By August, the law against instant triple talaq was passed. And then sections of Article 370 were abrogated. Then followed the Ayodhya verdict of the Supreme Court, and in all these instances the government and society at large were able to keep law and order under control. This was because these were all hot-button issues and the security apparatus along with key influencers across communities were on high alert. All the pressure points were mapped. Troublemakers were being watched. Even those who were planning something diabolical decided to lie low.

Then came the CAA 2019. This was a matter in continuation since 2015. The legislation had been passed in Parliament. NPR as an exercise was carried out in 2015. There had been no issues or objection. Somewhere, those keeping a hawk eye blinked, while the ’political’ spin doctors were busy spinning the ‘now or never’ or ’aar-paar’ narrative.

All that was envisioned for earlier was put into force now, and mayhem across platforms in all forms was unleashed. The security apparatus was caught on the wrong foot. The CAA, an Act that has got nothing to do with the Indian citizen, was spun into an ’anti-Muslim ploy by the Modi Sarkar’. Seizing the opportunity, the radical forces came out of their burrows and the propagandists got to work overtime. Suddenly, Shaheen Bagh became an international campaign.

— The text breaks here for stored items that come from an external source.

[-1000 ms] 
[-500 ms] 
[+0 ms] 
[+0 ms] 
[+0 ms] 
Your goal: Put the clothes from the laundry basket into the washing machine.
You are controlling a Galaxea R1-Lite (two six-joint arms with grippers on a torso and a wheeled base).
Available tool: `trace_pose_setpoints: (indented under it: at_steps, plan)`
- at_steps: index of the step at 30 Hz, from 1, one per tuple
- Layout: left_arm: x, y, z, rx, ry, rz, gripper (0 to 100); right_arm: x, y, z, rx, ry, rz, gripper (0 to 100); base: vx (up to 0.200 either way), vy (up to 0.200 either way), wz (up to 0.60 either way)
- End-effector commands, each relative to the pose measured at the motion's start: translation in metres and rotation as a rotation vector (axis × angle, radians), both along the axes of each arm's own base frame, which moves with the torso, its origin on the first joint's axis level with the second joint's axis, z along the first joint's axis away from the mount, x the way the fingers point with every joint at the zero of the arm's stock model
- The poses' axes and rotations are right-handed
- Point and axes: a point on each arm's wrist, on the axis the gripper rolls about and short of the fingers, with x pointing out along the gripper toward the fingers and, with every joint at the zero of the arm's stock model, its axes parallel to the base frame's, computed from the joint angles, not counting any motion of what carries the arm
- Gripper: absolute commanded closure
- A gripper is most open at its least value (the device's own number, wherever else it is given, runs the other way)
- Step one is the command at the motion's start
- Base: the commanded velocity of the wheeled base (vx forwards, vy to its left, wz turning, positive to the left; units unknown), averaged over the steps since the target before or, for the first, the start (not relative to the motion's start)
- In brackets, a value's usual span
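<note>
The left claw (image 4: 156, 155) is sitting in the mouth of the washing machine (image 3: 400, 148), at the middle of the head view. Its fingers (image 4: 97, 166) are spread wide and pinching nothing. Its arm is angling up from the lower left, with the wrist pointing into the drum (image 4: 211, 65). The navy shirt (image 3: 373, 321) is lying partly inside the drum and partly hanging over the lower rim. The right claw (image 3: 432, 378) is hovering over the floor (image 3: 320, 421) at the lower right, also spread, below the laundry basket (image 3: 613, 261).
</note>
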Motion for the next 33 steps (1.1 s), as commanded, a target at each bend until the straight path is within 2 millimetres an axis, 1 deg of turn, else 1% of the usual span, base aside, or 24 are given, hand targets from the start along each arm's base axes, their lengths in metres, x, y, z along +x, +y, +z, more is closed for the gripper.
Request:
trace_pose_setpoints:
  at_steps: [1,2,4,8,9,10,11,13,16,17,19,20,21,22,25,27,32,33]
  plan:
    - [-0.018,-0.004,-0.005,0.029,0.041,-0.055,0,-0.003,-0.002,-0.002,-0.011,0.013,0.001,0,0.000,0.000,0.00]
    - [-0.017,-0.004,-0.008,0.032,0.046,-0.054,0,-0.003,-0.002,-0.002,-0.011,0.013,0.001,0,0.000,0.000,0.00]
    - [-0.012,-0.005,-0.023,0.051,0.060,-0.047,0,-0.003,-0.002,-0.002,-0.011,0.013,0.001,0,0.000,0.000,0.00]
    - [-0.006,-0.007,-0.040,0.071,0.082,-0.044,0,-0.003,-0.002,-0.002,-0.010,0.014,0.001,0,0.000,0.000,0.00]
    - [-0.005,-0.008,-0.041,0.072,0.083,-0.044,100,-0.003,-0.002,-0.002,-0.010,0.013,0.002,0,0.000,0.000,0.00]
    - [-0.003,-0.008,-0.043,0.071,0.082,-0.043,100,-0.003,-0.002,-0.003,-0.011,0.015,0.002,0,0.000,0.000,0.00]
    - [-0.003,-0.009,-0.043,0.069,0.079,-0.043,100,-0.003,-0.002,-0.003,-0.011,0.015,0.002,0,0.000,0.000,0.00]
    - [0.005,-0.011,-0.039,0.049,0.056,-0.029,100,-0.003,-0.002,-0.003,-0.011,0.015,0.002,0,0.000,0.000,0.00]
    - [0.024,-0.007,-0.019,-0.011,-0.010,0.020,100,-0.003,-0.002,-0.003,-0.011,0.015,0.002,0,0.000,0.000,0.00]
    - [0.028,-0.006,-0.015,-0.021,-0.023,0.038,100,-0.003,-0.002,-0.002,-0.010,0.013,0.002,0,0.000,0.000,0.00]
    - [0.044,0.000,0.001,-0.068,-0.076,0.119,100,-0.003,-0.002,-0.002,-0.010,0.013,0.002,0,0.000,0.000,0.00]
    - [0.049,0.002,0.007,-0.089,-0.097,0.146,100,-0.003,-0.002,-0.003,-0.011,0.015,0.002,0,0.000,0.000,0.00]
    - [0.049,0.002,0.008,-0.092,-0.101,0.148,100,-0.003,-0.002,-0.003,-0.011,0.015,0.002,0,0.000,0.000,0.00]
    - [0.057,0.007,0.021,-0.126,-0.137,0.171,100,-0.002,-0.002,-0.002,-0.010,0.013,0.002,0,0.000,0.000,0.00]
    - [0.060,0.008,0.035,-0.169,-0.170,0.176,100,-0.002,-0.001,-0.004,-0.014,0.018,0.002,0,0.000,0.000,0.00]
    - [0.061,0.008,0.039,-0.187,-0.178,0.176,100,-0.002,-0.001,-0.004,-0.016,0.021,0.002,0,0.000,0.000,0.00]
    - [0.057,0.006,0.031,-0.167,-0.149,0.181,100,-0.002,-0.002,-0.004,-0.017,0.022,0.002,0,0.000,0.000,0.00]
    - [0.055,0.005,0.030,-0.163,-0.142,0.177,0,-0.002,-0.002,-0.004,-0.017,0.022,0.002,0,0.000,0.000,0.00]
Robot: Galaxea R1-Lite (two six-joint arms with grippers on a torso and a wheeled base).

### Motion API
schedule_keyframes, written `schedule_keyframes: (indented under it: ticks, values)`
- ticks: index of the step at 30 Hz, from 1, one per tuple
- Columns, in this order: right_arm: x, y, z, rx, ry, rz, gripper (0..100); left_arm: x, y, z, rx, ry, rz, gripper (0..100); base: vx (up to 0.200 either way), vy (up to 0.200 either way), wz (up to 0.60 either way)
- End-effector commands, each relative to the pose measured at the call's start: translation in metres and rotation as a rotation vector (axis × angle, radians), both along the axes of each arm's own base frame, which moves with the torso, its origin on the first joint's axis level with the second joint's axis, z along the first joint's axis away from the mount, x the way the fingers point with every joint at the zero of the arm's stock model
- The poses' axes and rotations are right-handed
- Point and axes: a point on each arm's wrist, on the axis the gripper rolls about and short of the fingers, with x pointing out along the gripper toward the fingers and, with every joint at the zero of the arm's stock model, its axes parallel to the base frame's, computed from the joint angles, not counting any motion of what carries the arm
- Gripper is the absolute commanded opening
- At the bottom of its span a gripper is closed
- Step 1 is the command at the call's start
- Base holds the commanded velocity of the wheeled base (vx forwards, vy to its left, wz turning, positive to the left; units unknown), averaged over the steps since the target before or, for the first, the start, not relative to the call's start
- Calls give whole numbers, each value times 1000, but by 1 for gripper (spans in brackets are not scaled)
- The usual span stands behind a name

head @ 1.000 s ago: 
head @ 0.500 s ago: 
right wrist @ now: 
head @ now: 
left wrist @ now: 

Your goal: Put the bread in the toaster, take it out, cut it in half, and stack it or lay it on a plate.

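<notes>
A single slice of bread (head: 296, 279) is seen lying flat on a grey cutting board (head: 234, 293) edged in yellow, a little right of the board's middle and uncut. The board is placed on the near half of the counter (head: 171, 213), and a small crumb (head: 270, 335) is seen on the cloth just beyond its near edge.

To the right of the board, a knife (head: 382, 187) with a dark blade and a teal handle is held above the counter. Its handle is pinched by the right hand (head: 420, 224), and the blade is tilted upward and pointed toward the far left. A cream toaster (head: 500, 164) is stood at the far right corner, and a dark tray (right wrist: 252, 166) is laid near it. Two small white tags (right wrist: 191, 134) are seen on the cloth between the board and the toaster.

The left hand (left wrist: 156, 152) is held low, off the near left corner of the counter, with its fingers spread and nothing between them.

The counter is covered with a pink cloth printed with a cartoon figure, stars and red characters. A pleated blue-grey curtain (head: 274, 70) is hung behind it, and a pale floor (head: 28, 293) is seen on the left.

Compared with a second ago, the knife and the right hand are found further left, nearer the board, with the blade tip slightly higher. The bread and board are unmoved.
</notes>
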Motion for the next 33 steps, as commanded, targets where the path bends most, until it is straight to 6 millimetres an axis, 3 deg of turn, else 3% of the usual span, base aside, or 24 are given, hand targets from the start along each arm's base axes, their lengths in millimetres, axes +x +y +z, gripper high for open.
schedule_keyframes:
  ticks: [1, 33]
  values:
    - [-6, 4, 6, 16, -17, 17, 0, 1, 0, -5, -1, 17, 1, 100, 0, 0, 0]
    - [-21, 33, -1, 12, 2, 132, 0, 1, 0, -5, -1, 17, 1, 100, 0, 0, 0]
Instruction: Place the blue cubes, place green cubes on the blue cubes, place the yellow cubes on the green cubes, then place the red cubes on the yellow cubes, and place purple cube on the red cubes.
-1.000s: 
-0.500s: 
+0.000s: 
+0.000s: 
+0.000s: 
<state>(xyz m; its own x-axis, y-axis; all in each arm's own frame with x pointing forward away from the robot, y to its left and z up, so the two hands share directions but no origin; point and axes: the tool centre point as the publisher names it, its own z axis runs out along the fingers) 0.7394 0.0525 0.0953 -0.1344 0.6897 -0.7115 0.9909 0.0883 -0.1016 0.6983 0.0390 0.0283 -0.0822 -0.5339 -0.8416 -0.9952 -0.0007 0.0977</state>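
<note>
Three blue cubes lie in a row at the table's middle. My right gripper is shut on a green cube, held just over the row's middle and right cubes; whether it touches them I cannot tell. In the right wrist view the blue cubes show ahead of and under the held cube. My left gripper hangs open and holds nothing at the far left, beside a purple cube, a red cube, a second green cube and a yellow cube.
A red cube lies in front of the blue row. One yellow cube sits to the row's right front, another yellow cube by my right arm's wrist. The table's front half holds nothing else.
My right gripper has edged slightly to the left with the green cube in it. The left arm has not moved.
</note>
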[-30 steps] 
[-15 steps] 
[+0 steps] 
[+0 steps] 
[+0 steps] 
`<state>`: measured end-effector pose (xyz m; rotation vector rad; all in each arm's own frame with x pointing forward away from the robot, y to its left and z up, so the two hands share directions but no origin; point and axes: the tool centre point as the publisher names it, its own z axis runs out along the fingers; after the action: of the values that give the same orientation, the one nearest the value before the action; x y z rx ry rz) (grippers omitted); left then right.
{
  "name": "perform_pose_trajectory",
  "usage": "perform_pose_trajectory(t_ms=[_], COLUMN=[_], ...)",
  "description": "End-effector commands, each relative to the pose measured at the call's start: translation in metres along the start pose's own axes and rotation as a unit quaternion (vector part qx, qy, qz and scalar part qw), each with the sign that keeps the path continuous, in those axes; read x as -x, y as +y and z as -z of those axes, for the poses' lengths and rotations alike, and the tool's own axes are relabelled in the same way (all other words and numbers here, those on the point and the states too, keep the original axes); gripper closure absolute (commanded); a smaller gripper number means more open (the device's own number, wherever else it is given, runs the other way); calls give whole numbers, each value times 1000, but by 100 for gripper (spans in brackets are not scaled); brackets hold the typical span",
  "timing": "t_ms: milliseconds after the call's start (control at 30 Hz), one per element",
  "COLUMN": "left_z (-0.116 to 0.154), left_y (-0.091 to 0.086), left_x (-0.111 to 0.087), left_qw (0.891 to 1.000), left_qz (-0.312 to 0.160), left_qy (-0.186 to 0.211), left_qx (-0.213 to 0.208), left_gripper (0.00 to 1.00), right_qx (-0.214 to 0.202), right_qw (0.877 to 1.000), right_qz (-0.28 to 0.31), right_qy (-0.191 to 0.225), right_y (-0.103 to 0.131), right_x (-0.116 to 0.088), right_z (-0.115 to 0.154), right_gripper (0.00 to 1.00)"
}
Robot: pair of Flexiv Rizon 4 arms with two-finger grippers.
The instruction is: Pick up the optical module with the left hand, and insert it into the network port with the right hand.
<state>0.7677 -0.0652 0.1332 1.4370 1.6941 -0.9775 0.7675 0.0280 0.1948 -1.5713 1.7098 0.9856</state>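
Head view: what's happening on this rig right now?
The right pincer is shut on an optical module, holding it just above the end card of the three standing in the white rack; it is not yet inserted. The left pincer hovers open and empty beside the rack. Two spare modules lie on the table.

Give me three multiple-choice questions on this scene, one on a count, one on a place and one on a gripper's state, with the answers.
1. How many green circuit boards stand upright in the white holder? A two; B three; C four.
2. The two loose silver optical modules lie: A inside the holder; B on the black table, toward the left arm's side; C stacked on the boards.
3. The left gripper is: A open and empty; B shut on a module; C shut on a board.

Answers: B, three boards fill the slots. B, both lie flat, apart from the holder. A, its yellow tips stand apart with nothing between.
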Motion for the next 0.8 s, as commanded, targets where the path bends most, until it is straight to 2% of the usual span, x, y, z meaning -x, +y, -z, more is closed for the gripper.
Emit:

And the narrative was defined and extolled. Amid all this, the brainwashing and misinformation via social media platforms reached a fever pitch. It was there for all to see. Forty winks by the establishment, a few motormouths, and the Opposition’s Modi hatred gave these ‘anti-India’ forces the opportunity to get into the act. Realisation dawned but by then there had been significant damage. More than 50 dead, over 300 including 85 security personnel injured in the riots. 700 FIRs have been filed, about 1,100 rioters identified, 300 from outside Delhi. Money flows have been established in the latest Enforcement Case Information Report. The dots are connected. You draw the conclusions.